If you wish to use different Ceph container image tags, set the following variables:

  • cephadm_image_tag (tags)

  • cephadm_haproxy_image_tag (tags)

  • cephadm_keepalived_image_tag (tags)

Be sure to use a tag that matches the release series.

Upgrading Host Packages

Prior to upgrading the Ceph storage cluster, it may be desirable to upgrade system packages on the hosts.

Note that these commands do not affect packages installed in containers, only those installed on the host.

In order to avoid downtime, it is important to control how package updates are rolled out. In general, Ceph monitor hosts should be updated one by one. For Ceph OSD hosts it may be possible to update packages in batches of hosts, provided there is sufficient capacity to maintain data availability.

For each host or batch of hosts, perform the following steps.

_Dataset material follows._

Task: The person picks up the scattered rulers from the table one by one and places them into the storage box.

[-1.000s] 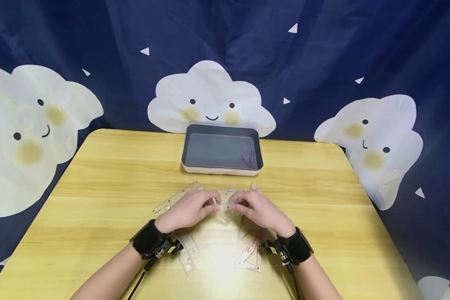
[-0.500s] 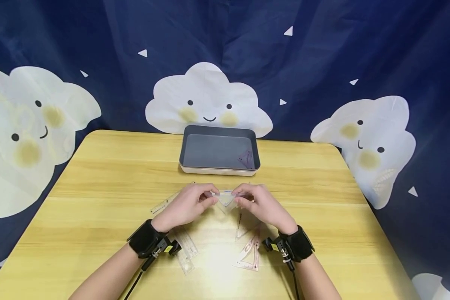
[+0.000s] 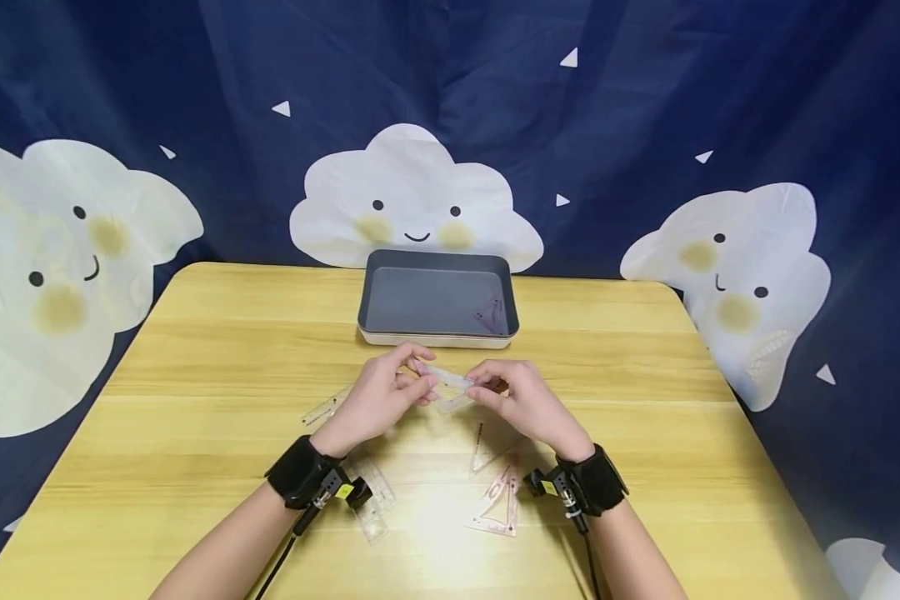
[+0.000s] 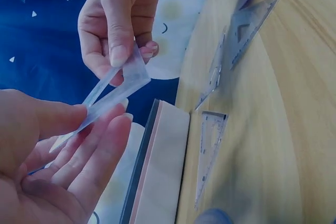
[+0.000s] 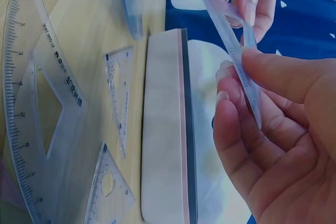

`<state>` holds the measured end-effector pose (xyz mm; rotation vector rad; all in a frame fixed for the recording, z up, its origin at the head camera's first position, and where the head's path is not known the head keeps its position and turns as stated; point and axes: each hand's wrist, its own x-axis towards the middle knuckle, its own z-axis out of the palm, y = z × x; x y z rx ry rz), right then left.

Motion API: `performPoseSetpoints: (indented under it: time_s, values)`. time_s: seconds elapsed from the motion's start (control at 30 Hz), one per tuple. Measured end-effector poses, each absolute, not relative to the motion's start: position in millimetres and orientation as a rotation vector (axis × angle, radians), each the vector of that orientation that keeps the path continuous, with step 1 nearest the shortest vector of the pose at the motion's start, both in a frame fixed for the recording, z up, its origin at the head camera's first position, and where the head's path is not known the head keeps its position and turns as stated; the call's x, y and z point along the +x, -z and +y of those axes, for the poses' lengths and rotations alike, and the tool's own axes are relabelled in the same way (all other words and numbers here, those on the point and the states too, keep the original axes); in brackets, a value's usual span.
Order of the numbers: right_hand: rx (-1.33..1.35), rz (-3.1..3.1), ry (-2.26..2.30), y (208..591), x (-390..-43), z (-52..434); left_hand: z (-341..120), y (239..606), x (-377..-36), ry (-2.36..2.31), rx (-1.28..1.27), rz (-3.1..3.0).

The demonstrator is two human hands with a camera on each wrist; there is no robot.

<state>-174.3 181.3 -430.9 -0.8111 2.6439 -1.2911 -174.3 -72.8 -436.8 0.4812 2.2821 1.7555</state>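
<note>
The printed scale on the clear set square (image 3: 450,388) held between both hands is too small to read in the head view. The left wrist (image 3: 302,472) covers part of a clear ruler (image 3: 371,500) on the table (image 3: 195,400), and the large set square (image 5: 37,108) is cut off by the right wrist view's left edge.

The worktop (image 3: 195,400) is pale yellow wood-grain laminate, smooth with a soft sheen that throws back a bright patch of light near the front edge. The set square (image 3: 450,385) pinched between the left hand (image 3: 378,400) and the right hand (image 3: 528,407) is clear, glossy plastic with fine printed markings. The other rulers (image 3: 495,500) lying flat are the same transparent plastic, one faintly pink. The tray (image 3: 437,337) looks like smooth matt plastic, dark grey inside with a cream outer wall. The wrist straps (image 3: 300,475) are black matt fabric. The backdrop (image 3: 645,100) is navy printed cloth, soft and creased.
</note>
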Motion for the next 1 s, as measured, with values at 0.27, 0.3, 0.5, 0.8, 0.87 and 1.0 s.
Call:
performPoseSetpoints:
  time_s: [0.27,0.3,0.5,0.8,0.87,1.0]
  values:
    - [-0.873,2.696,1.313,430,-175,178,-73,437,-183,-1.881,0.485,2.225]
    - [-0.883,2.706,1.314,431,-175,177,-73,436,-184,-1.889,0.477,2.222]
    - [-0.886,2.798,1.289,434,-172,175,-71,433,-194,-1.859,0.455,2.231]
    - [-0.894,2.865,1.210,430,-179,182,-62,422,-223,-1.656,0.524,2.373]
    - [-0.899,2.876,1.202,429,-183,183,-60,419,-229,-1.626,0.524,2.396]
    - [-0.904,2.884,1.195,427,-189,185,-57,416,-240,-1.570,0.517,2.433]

Place the host or batch of hosts into maintenance mode:

kayobe playbook run $KAYOBE_CONFIG_PATH/ansible/ceph/ceph-enter-maintenance.yml -l <host>

To update all eligible packages, use *, escaping if necessary:

kayobe overcloud host package update --packages "*" --limit <host>

If the kernel has been upgraded, reboot the host or batch of hosts to pick up the change. While running this playbook, consider setting ANSIBLE_SERIAL to the maximum number of hosts that can safely reboot concurrently.

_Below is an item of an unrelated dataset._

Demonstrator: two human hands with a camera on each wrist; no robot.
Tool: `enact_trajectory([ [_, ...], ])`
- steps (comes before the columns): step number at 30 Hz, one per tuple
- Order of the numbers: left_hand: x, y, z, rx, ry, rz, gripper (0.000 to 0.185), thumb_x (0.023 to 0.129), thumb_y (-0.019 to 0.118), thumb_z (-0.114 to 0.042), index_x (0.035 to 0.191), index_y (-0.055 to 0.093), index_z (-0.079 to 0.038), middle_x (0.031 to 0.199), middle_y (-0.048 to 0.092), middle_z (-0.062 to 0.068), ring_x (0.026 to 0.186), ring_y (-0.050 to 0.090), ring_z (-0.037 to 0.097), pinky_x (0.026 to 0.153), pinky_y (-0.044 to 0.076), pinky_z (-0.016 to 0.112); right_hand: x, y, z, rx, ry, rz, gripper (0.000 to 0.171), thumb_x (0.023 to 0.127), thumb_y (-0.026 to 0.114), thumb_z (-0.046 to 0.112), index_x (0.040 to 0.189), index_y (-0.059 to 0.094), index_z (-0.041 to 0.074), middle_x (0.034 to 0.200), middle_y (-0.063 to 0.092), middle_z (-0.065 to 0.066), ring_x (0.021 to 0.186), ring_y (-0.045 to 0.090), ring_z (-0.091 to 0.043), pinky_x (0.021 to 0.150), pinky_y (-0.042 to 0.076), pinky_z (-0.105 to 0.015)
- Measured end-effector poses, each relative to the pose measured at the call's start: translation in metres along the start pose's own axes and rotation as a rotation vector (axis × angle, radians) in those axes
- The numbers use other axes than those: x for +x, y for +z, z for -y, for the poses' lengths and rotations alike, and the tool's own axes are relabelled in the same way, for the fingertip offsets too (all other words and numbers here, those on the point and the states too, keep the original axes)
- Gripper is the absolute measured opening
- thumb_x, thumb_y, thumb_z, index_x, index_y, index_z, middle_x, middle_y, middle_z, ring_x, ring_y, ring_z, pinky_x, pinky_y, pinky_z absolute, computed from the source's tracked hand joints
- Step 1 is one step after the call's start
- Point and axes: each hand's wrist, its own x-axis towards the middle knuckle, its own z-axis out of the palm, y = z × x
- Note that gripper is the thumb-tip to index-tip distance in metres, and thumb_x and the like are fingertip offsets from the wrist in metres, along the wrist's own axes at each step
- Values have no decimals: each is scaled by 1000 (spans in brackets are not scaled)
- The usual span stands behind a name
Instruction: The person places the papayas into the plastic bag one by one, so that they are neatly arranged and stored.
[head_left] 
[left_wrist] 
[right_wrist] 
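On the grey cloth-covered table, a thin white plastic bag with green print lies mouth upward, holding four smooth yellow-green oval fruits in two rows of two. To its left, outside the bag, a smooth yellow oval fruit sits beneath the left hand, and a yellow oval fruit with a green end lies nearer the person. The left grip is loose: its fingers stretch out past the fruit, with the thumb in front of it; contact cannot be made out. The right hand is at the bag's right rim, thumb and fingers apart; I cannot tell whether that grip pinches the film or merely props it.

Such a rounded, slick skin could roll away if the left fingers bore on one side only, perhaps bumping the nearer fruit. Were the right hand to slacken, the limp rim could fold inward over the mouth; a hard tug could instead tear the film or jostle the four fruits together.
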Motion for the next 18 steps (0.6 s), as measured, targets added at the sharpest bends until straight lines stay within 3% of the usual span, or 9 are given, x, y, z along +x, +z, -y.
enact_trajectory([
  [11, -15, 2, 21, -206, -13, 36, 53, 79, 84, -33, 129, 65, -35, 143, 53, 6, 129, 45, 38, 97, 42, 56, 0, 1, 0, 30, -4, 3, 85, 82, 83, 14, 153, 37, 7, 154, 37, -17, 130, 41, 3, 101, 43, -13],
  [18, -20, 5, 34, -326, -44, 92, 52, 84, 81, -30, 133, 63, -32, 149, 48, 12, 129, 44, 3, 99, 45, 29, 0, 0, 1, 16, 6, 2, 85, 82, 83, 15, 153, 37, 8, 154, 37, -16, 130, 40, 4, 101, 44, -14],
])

kayobe playbook run $KAYOBE_CONFIG_PATH/ansible/maintenance/reboot.yml -l <host>

Remove the host or batch of hosts from maintenance mode:

kayobe playbook run $KAYOBE_CONFIG_PATH/ansible/ceph/ceph-exit-maintenance.yml -l <host>

Wait for Ceph health to return to HEALTH_OK:

ceph -s

Wait for Prometheus alerts and errors in OpenSearch Dashboard to resolve, or address them.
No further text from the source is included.